The Knotilus Anchor System (K113297), Arthrex FiberTak Suture Anchor (K181769) and the proposed VersaLoop™ Anchor System are intended for use in soft tissue to bone fixation in the repair of the natural ligament or tendon disruption or to assist in reconstruction surgeries. The clinical use is identical; both are anchor system devices. Additionally, both devices' designs allow for the devices to be endoscopically delivered from a single access point.

The differences in the technological characteristics; anchor material and dimensions, and inserter handle design, do not raise different questions of safety and effectiveness as demonstrated by performance and biocompatibility test data.
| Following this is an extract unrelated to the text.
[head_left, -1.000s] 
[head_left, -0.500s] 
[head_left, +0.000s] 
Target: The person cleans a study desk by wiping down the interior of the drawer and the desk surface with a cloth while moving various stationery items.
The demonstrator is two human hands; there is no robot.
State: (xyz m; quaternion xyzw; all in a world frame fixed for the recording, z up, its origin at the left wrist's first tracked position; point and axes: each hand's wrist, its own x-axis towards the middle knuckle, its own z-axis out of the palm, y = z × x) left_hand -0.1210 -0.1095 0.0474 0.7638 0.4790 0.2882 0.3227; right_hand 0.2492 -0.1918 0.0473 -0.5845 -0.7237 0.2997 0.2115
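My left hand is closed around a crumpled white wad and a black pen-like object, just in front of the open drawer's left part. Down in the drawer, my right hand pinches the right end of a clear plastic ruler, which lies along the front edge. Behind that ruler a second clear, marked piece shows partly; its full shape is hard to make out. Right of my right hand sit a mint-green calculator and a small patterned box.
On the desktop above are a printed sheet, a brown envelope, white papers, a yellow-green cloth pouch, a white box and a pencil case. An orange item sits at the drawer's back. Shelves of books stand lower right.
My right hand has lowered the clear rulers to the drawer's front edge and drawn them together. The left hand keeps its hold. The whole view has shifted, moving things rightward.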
The indications for use are identical and the subject device, the VersaLoop™ Anchor System, is as safe and effective as the predicate devices, the Knotilus Anchor System (K113297) and Arthrex FiberTak Suture Anchor (K181769).

The proposed VersaLoop™ Anchor System is substantially equivalent to the legally marketed Knotilus Anchor System(K113297) and the Arthrex FiberTak Suture Anchor (K181769).

Nonclinical test discussion:

Nonclinical testing was completed to demonstrate that the VersaLoop™ Anchor System devices meets the established performance characteristics, and to verify that design requirements are satisfied. Testing included biocompatibility evaluation per ISO 10993-1, ethylene oxide sterilization validation, and Bacterial Endotoxin (BET).

Device testing included dimensional, mechanical (fatigue testing, pullout testing, torque testing, applied forces testing) and functional testing.

FDA Guidance that was used for testing: "Bone Anchors - Premarket Notification (510(k)) Submissions Guidance for Industry and Food and Drug Administration Staff" It was concluded from the nonclinical tests that the device is as safe, as effective, and performs as well as or better than the legally marketed device predicate (21 CFR 807.92(b)(3)).